◆ Task brief: Write the listing out again, exactly as it appears.

### Dataset content

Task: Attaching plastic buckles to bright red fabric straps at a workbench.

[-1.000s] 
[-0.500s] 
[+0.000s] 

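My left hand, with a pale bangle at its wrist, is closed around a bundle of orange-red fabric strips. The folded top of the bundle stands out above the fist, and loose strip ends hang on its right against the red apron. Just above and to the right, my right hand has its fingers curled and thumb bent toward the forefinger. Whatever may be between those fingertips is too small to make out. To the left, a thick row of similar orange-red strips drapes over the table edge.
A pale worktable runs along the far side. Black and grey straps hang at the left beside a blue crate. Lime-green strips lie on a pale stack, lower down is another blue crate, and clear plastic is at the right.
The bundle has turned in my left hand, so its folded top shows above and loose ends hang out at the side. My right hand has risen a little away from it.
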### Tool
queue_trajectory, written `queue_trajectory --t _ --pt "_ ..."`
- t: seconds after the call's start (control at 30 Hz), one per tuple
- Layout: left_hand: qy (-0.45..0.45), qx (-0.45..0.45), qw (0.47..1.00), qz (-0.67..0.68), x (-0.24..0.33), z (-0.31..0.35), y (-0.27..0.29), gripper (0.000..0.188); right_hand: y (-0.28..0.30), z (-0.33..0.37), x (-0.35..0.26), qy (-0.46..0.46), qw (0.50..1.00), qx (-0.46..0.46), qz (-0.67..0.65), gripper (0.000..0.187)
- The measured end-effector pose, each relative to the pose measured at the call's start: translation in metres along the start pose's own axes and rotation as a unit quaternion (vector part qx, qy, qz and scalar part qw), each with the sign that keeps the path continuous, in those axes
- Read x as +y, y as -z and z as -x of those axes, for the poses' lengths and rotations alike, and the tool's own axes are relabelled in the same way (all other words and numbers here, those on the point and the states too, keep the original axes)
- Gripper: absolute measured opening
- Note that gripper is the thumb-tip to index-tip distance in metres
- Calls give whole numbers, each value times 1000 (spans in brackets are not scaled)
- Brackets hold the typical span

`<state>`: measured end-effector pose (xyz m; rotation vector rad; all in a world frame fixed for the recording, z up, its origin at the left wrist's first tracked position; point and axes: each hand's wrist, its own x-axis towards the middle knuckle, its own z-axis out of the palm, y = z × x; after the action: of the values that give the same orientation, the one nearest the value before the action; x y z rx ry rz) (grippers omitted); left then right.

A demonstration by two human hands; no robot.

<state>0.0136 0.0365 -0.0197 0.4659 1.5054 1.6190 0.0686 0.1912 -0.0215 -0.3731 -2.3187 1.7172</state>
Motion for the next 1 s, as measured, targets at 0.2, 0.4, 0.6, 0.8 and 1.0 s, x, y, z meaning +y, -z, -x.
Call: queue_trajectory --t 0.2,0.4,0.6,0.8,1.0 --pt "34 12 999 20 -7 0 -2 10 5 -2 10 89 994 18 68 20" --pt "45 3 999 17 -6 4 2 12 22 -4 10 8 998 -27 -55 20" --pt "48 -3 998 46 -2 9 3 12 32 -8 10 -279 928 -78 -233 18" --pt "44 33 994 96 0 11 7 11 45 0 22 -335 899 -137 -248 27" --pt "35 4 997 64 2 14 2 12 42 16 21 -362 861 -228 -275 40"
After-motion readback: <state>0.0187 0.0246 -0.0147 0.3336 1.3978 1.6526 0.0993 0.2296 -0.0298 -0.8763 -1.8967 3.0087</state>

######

◆ Response to this exercise:
Task: Attaching plastic buckles to bright red fabric straps at a workbench.

[-1.000s] 
[-0.500s] 
[+0.000s] 

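My left hand, with a pale bangle at its wrist, is closed around a bundle of orange-red fabric strips. The folded top of the bundle stands out above the fist, and loose strip ends hang on its right against the red apron. Just above and to the right, my right hand has its fingers curled and thumb bent toward the forefinger. Whatever may be between those fingertips is too small to make out. To the left, a thick row of similar orange-red strips drapes over the table edge.
A pale worktable runs along the far side. Black and grey straps hang at the left beside a blue crate. Lime-green strips lie on a pale stack, lower down is another blue crate, and clear plastic is at the right.
The bundle has turned in my left hand, so its folded top shows above and loose ends hang out at the side. My right hand has risen a little away from it.
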### Tool
queue_trajectory, written `queue_trajectory --t _ --pt "_ ..."`
- t: seconds after the call's start (control at 30 Hz), one per tuple
- Layout: left_hand: qy (-0.45..0.45), qx (-0.45..0.45), qw (0.47..1.00), qz (-0.67..0.68), x (-0.24..0.33), z (-0.31..0.35), y (-0.27..0.29), gripper (0.000..0.188); right_hand: y (-0.28..0.30), z (-0.33..0.37), x (-0.35..0.26), qy (-0.46..0.46), qw (0.50..1.00), qx (-0.46..0.46), qz (-0.67..0.65), gripper (0.000..0.187)
- The measured end-effector pose, each relative to the pose measured at the call's start: translation in metres along the start pose's own axes and rotation as a unit quaternion (vector part qx, qy, qz and scalar part qw), each with the sign that keeps the path continuous, in those axes
- Read x as +y, y as -z and z as -x of those axes, for the poses' lengths and rotations alike, and the tool's own axes are relabelled in the same way (all other words and numbers here, those on the point and the states too, keep the original axes)
- Gripper: absolute measured opening
- Note that gripper is the thumb-tip to index-tip distance in metres
- Calls give whole numbers, each value times 1000 (spans in brackets are not scaled)
- Brackets hold the typical span

`<state>`: measured end-effector pose (xyz m; rotation vector rad; all in a world frame fixed for the recording, z up, its origin at the left wrist's first tracked position; point and axes: each hand's wrist, its own x-axis towards the middle knuckle, its own z-axis out of the palm, y = z × x; after the action: of the values that give the same orientation, the one nearest the value before the action; x y z rx ry rz) (grippers omitted); left then right.

A demonstration by two human hands; no robot.

<state>0.0136 0.0365 -0.0197 0.4659 1.5054 1.6190 0.0686 0.1912 -0.0215 -0.3731 -2.3187 1.7172</state>
Motion for the next 1 s, as measured, targets at 0.2, 0.4, 0.6, 0.8 and 1.0 s, x, y, z meaning +y, -z, -x.
Call: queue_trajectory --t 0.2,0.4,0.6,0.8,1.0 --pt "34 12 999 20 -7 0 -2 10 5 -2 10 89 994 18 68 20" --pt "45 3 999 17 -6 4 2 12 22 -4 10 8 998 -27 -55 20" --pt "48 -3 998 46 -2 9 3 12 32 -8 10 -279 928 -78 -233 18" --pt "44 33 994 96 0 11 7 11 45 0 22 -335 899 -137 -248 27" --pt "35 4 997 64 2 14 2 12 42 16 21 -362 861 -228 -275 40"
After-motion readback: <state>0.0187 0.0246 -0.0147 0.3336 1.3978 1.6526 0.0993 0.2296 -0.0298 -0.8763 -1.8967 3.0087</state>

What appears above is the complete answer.